An important question concerns whether recognition of distinct pathogens by Mϕs and DCs leads to distinct intracellular signals in these cells. Other studies of global transcriptional responses in human Mϕs or DCs to bacterial, influenza, and Candida infections conducted previously have identified a set of commonly induced genes.^1-3  Indeed, it has been established that pathogen-derived bacterial stimuli, at least, are sampled by the members of the Toll-like receptor (TLR) family, a family that uses a shared adaptor molecule that leads to activation of a common signaling pathway. The set of genes was found to be induced by multiple bacterial pathogens identified as being regulated by nuclear factor-κB (NF-κB).³  This family of transcription factors is activated downstream of TLR signaling pathways, and expression of its members is known to be autoregulated. Furthermore, global gene expression analysis in mouse Mϕs has suggested that infection by the protozoan Leishmania parasite results in general suppression of gene expression.⁴ 

In the present study, the responses of DCs and Mϕs derived from the same monocyte precursor to a wide range of phylogenetically diverse parasites has been detailed at a time when these responses are maximal. We chose the infective stages of both intracellular (Toxoplasma gondii, Leishmania major, and Leishmania donovani) and extracellular (Brugia malayi) parasites because, in contrast with previously published data, the pathogens used in this study are characterized by their capacity to establish chronic infection and induce a broad range of immunologic responses. As such, intracellular pathogens such as T gondii and Mycobacterium tuberculosis promote a strong protective Th1 response characterized by the production of IFN-γ,^5,6  whereas Leishmania infections, depending on the species, may or may not drive a Th1 response.^7,8  In contrast, infection with extracellular parasites such as the helminth B malayi typically leads to a prototypical Th2 response characterized by high levels of IL-4/IL-5 and immunoglobulin E (IgE) (reviewed in King⁹ ).

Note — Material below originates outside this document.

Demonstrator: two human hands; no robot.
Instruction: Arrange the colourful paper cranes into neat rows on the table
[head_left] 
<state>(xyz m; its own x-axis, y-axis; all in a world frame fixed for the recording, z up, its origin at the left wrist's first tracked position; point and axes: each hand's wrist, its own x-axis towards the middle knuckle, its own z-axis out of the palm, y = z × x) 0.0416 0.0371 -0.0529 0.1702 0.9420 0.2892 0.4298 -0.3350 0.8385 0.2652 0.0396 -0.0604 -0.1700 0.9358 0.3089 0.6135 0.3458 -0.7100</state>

With the use of a new filtering strategy (data on Blood website; see the Supplemental Figures link at the top of the online article) that allows for a comprehensive analysis of gene regulation in response to infection with diverse pathogens, our data demonstrate that Mϕs and DCs share a vast majority of the genes expressed at baseline (96% of the 4057 genes found to be transcribed in either cell type) but that each cell type was found to respond very distinctly to pathogen exposure. Changes in gene expression were more profound and diversified in DCs; unexpectedly, however, Mϕs were found to respond to a wider range of pathogens. In-depth gene expression and functional mining of the data obtained in this study revealed the existence of functionally homogeneous groups of genes that are coordinately regulated in both cell types. This approach allowed us to pinpoint for the first time the participation of many known and newly described genes in the context of innate immunity to infection.

CD14⁺ peripheral blood–derived monocytes were isolated from leukopacks from healthy donors by counterflow centrifugal elutriation under protocols approved by the institutional review boards of both the National Institute of Allergy and Infectious Diseases and the Department of Transfusion Medicine of the National Institutes of Health for these studies. Informed consent was provided according to the Declaration of Helsinki.¹⁰  Fresh monocytes were cultured in 6-well tissue-culture plates at 2 to 3 × 10⁶/mL (no. 3596 Costar; Fisher Scientific, Suwannee, GA) in complete RPMI 1640 (BioWhittaker, Walkersville, MD) supplemented with 20 mM glutamine (BioWhittaker), 10% heat-inactivated human AB serum (Gemini Bioproducts, Woodland, CA), 100 μg/mL penicillin, and 100 g/mL streptomycin (Biosource International, Rockville, MD). For generation of DCs, recombinant human (rh) IL-4 and recombinant human granulocyte-macrophage colony-stimulating factor (rhGM-CSF; PeproTech, Rocky Hill, NJ) were added to the culture at 50 ng/mL on days 1, 3, and 5 of culture. For generation of Mϕs, rhM-CSF (PeproTech) was added at 1000 μ/mL on the same days. Both cell types were exposed to the pathogens on day 8 of culture, and 16 hours later the cells were harvested and used for RNA preparation. DCs harvested at day 8 were repeatedly shown to be CD1a⁺, HLA-DR⁺, CD86⁺, CD40⁺, CD3^-, CD14^-/lo, CD19^-, and CD56^- by flow cytometry (FACSCalibur; Becton Dickinson, Sunnyvale, CA).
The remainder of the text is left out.